Poxner sat on a small grassy hill overlooking the highway, gazing at the village he had just left.
"It all looks so small from here," he whispered, "My entire life was there, never been outside of the old boundaries. Until this day."
He took out a small bag of fruit, picked out a ripe bao-bulb and began eating. "Look at smoke coming out of the tavern's chimney stack, the wagons rolling along in straight lines, the crisscrossing streets densest as they all met at the central market. Things really look different when you see them from far away. I wonder if others have seen Ancient City this way. Surely I can't possibly be the first..."

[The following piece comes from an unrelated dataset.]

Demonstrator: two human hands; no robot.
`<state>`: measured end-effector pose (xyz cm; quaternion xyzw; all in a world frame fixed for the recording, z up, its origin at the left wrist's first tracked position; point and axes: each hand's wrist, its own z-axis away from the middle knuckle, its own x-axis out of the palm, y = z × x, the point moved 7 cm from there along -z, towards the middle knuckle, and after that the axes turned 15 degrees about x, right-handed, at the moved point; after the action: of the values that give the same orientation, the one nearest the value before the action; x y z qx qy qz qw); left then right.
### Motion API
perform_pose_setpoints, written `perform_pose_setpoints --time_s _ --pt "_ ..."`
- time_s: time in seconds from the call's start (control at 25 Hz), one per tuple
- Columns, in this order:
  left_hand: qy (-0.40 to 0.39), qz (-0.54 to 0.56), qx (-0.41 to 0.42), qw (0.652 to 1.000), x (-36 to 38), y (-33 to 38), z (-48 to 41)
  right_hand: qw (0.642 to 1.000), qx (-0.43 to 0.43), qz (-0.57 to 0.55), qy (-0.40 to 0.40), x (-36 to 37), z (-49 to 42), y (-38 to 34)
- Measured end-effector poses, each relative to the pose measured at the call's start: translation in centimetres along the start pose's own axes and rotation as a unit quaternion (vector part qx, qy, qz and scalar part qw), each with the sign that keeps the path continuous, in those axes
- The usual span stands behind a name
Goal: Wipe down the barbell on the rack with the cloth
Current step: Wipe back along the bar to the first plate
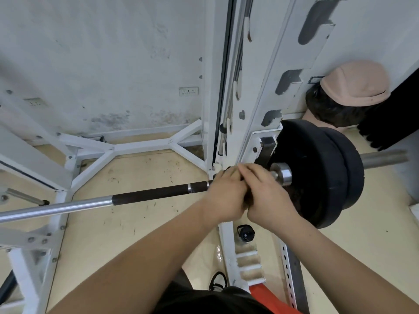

Poxner was still lost in his thoughts when he was startled by a rustling amongst the bushes nearby.
"GRRRRWWEEEEHP!"
"What was that?" Poxner nearly jumped out of his sandals as he dropped the fruit-bulb. He spun around towards the source of the voice he just heard, but no one was there.
"BUOOOOL-WAAAAHH-AAAHHK!" This time it came from further up the grassy ridge, above Poxner's head, still hidden in the tall vegetation.
"Show yourself! Fight me like a real chicken!" Poxner demanded, (there will be no mention of trembling or quavering in his voice. Even if there was, a little). Spreading his feet, he hoisted the entire bag over his head in a defiant posture. With the possibility. He decided stand his ground to see if either his stalker or his resolve would falter.
He waited for half a minute.
"KEWRRRRR-HWAAAA-BLAAAHHHHHH..." came the distant reply. It was even further up the overgrown ridge, off to the left this time.
"That's RIGHT!" barked Poxner, with a little jump for emphasis. "Keep running away! Afraid to come down and fight me, are you?"
Nothing but silence hung in the hot morning air. And stayed there for an entire minute. Poxner was getting irritable.
"Are you still here?" he asked.
More silence.
"Oh good, you're gone," he breathed.
The reply came as a whisper just above his left ear.
"BREU-HWEEEEEEEEEYaaaAAAAAPP?"
Poxner screamed at the top of his lungs (like this: "AAAAAAAAGGGH!!"), and hurled the entire bag of fruit into the curtain of tall grasses behind him. Scooping up his satchel, he scrambled down the knoll and ran as hard as he could.
"AAAAAAAAGGGH!!" (Poxner sometimes likes to repeat himself when he's scared.)
He did not notice the strange figure walking out of the grass and picking up one of his schematics that he dropped. Unraveling it, the mysterious chicken made some strange clucking noises to itself for a while, before rolling it back up again and stalking down the hill.
Meanwhile, Poxner kept on running, And this time it's easier to say, "running" instead of more busily describing his downhill journey with, "a combination of stumbling + basic-level tumbling + getting up and rolling sideways against his will + panicking and sliding on the ground with his backside + trying to get up, but having to repeat the whole thing again until he hit something at the bottom".
So we shall just say it was "running". It's a little less embarrassing for him that way. Let's spare his feelings for a moment.